Practice What You Preach


Every area of our lives can be divided into what we preach and what we practice. Whether we’re talking about our health, our parenting, or our walk with God, our belief system is divided into what we know and what we do.

In Christianity these concepts are sometimes called orthodoxy and orthopraxy. These are some of the oldest words the church has used to talk about this concept, but their meaning is pretty simple.

(def.) what we believe about Jesus and how he wants us to live our lives

(def.) the actions that are rooted in our beliefs

As believers, we talk a lot about orthodoxy. What do we believe? We believe that Jesus is the Son of God, that he died on the cross for our sins, that he rose again, and that he’s returning for his church. Those are all good things, and I believe them! But if we stop there, we’ve missed something.

Orthopraxy is something we don’t talk about nearly as much. (You might have heard the word “orthodox” before, but orthopraxy is probably new to most of us.) When our actions and our beliefs don’t line up, it causes a deep conflict inside of us. But it happens every day. We commonly let our circumstances and culture drive our actions, rather than letting our beliefs drive our actions.

Our orthodoxy should lead us to a right way of life. If it doesn’t, there’s a flaw in our system. Or as James says, “…faith without works is dead.” (James 2:20)

If we have faith in the right things, but it doesn’t lead us to do the right things, then we’ve missed something major. True belief leads to action. God is interested in how we live our lives. At the end of it all, we won’t just give an account for what we believed in, but what we did about it.

We all find ourselves in a different place in this journey today.

Maybe you’re not sure where you stand in your beliefs? Do you have an orthodoxy? Do you believe the Bible? You might have good idea, but if you don’t have an orthodoxy based in truth,  you aren’t going to get where you want to go.

If you do have an orthodoxy, are you holding right doctrine with right practice? Are your beliefs shaping you into a person who looks more like Jesus?

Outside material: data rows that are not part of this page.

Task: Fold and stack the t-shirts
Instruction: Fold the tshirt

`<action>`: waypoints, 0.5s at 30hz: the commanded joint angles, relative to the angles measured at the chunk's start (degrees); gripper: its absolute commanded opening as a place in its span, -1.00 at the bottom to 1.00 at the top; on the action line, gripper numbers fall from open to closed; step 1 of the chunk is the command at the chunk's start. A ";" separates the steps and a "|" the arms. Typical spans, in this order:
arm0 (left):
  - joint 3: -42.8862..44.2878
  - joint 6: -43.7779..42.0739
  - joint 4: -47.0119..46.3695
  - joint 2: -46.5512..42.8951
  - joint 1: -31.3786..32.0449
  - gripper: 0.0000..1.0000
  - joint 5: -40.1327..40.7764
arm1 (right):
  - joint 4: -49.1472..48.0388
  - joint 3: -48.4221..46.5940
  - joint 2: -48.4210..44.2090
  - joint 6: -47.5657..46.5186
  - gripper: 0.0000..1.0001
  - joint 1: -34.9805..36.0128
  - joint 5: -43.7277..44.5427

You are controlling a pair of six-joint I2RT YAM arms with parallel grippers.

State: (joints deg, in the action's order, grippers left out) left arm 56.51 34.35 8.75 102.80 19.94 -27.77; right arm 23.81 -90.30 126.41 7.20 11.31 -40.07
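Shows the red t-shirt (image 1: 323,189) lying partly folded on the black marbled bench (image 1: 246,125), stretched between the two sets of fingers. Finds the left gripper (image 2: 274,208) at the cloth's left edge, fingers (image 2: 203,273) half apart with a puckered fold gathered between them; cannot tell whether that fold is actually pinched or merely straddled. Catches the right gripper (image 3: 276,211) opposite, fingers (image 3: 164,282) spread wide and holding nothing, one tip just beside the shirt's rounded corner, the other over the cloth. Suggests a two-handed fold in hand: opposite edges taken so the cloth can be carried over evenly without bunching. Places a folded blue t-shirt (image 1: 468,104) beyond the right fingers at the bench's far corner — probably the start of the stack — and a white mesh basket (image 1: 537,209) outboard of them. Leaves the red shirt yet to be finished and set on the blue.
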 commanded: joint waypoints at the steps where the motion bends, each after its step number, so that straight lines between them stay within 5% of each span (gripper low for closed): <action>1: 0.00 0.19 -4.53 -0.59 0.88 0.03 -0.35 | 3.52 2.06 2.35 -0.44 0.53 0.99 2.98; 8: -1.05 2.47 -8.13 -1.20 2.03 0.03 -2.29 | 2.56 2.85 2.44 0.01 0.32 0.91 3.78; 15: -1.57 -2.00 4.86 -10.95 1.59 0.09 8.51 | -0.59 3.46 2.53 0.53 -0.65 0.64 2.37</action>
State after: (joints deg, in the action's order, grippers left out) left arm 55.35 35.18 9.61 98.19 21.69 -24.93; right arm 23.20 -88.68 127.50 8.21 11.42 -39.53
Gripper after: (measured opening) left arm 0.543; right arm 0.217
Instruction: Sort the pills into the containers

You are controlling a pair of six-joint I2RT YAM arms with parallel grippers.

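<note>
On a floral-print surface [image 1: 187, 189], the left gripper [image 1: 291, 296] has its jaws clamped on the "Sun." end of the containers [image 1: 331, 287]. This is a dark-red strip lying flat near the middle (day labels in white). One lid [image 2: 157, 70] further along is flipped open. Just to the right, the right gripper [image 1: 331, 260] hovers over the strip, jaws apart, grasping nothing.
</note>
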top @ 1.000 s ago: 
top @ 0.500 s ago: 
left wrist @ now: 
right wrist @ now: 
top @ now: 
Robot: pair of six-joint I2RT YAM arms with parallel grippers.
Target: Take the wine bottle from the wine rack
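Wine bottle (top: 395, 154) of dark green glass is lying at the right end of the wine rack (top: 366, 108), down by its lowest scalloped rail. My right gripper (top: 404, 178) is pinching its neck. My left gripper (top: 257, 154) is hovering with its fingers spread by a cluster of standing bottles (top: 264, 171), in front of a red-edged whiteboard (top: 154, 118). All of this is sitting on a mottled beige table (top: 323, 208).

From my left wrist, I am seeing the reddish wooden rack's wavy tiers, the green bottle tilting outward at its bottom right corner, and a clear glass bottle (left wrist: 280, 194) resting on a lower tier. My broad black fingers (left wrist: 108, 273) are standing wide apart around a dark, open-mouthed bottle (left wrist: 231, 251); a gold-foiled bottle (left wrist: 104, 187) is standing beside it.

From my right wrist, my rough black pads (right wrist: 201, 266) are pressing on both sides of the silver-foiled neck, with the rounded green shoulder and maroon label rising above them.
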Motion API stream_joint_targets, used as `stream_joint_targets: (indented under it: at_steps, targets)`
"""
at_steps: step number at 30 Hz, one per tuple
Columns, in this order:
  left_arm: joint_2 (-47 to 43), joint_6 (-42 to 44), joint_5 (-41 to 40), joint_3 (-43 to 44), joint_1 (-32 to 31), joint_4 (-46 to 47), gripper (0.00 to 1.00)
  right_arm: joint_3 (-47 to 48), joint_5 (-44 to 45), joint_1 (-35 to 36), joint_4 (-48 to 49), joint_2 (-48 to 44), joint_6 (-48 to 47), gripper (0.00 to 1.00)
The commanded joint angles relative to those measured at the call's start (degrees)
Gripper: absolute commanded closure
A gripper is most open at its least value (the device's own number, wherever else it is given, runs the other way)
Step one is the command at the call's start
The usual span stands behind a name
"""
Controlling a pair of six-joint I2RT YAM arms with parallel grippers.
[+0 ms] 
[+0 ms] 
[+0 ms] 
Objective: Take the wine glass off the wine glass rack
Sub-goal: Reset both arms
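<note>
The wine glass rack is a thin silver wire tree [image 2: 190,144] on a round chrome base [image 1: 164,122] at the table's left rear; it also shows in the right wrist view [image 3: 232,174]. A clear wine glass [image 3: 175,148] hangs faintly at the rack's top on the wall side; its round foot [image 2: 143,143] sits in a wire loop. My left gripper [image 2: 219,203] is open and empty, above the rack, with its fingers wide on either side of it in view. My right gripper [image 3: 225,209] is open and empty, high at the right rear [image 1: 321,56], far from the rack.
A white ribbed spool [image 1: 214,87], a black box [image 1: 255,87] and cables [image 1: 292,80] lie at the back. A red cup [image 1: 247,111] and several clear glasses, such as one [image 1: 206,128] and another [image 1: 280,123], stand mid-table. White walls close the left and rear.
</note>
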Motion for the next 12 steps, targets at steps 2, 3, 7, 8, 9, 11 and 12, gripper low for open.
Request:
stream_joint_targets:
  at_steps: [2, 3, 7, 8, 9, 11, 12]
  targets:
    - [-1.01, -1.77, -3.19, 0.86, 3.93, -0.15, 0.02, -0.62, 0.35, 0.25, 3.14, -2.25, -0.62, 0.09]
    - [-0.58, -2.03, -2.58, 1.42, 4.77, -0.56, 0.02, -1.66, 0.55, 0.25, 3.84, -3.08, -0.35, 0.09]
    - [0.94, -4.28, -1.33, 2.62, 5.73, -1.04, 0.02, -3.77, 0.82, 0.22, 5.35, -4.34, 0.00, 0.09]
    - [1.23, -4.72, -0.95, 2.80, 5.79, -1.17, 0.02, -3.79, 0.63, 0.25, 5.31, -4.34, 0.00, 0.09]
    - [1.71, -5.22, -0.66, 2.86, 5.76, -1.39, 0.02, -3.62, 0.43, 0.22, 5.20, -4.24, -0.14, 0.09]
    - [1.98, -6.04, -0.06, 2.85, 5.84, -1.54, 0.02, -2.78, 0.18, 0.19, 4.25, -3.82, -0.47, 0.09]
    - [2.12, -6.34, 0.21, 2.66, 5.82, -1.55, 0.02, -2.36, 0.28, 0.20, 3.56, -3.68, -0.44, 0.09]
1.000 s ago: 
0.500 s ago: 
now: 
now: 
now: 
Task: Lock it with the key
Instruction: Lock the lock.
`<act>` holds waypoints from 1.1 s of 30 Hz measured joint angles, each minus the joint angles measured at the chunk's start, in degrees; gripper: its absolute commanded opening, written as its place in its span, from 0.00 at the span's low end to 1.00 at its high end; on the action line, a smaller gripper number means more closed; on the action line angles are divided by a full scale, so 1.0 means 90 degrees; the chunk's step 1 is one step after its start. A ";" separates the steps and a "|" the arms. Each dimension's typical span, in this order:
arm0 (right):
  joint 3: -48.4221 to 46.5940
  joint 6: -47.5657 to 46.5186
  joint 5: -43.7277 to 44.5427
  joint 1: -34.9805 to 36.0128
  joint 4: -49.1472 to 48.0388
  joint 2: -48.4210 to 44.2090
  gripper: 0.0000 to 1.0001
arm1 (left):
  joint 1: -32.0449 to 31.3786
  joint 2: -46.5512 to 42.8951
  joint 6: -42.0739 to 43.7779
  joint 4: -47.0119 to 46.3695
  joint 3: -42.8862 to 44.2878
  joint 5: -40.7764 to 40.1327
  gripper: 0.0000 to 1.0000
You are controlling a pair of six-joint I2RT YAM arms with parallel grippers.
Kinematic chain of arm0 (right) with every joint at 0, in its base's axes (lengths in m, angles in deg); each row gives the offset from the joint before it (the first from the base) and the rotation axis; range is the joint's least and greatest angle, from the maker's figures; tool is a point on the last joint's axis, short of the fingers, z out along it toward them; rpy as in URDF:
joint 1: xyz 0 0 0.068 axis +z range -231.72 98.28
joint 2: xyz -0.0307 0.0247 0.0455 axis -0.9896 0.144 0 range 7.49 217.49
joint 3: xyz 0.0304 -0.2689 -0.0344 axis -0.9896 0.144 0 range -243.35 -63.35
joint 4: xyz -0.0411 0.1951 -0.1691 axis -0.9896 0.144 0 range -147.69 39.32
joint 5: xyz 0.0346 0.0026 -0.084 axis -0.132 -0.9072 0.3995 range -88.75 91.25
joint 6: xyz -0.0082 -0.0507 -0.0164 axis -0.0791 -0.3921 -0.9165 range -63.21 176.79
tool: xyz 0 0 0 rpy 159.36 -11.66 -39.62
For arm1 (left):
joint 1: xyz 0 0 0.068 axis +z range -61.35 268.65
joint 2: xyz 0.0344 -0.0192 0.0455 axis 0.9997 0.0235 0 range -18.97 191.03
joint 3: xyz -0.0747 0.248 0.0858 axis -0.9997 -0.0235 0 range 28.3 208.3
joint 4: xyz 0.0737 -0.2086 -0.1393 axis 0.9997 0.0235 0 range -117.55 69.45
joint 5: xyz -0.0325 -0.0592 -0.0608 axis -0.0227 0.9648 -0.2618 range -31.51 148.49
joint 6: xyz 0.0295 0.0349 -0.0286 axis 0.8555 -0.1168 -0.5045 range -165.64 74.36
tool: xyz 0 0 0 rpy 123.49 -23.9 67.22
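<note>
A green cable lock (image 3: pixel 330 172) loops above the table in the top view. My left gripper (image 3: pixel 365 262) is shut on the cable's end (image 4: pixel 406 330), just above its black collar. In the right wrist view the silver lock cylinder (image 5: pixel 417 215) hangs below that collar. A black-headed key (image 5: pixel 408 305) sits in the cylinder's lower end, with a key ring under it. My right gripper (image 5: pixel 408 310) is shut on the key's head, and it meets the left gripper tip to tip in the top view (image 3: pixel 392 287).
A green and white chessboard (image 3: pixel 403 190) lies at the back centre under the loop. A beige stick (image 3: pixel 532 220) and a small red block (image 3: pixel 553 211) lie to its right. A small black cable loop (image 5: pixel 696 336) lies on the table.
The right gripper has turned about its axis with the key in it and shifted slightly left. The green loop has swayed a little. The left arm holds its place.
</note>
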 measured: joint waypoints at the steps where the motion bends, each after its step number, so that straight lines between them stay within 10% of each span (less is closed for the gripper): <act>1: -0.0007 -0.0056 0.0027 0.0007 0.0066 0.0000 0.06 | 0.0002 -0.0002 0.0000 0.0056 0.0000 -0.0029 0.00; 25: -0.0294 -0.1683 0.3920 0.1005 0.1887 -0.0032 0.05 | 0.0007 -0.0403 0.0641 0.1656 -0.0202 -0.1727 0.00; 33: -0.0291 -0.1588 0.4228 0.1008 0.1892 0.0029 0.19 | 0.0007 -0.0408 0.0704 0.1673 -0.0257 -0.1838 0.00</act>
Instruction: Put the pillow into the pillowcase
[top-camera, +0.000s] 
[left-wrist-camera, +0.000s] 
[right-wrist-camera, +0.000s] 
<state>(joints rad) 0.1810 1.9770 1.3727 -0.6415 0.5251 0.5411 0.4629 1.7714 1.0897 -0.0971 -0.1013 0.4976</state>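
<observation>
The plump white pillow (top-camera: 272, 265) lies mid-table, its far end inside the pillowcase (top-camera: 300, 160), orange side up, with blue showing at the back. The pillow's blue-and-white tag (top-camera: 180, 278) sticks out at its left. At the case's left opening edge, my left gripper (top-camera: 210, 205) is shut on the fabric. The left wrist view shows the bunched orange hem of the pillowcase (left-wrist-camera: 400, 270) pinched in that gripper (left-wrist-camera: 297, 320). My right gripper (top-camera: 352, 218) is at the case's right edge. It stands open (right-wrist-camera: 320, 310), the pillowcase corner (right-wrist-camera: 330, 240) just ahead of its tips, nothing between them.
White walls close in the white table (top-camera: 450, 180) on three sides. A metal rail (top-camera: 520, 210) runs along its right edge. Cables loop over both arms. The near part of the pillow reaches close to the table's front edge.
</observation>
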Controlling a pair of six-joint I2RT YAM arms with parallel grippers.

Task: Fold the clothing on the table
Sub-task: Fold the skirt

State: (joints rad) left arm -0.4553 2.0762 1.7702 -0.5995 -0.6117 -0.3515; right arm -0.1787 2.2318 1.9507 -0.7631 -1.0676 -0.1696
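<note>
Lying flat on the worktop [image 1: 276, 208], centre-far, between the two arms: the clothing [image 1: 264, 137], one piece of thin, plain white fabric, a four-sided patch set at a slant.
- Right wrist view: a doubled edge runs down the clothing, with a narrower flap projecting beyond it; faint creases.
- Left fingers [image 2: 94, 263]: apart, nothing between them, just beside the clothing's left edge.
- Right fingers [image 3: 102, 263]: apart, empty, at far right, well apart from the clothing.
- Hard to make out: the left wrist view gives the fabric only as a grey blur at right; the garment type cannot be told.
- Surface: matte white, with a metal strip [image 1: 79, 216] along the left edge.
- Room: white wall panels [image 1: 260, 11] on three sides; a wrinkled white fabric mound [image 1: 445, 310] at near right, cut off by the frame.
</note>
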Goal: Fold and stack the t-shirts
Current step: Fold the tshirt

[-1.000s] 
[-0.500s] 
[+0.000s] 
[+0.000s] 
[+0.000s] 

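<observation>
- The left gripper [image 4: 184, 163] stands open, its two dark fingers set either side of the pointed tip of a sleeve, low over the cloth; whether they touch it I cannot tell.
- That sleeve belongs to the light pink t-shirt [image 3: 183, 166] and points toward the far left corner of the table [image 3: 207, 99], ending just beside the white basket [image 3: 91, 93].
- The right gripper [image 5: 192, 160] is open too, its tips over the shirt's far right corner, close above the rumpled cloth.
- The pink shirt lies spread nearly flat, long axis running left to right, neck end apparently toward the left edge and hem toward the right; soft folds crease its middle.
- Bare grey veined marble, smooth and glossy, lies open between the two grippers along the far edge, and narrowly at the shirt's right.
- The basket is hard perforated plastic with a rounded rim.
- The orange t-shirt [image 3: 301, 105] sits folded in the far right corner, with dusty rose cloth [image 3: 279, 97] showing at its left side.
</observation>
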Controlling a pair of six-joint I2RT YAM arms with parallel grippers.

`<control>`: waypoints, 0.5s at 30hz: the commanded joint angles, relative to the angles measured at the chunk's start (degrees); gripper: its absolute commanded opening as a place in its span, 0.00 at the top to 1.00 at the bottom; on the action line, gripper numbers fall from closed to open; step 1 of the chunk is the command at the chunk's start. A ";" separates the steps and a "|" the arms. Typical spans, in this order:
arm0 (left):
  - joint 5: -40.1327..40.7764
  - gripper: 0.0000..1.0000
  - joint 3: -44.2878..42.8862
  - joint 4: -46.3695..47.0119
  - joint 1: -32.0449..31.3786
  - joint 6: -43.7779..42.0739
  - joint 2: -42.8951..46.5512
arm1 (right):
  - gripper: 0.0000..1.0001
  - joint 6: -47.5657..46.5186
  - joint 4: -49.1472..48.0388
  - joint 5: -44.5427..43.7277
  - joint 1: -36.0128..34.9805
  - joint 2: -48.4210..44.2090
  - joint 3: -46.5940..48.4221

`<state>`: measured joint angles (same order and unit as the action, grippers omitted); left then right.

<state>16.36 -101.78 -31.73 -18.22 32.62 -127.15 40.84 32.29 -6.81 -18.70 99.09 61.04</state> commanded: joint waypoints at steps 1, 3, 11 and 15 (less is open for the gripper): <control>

Good doctrine leads us closer to Jesus. It causes us to move toward the fruit of the Spirit. If we are people who act on solid, Biblical orthodoxy, we will be people of love. If our belief in the Word is solid, we will be more patient, more kind, more joyful, and more peaceful. If our lives are not moving in that direction, either we aren’t believing the truth of God’s Word, or we’re not letting it change us.

The Word of God is meant to be alive and active within us. If it’s not, we will miss the full potential we were created for, and the lost and broken world will not see Jesus in us. As you go out into a broken world that needs Jesus, let your belief in him make you a light in the darkness.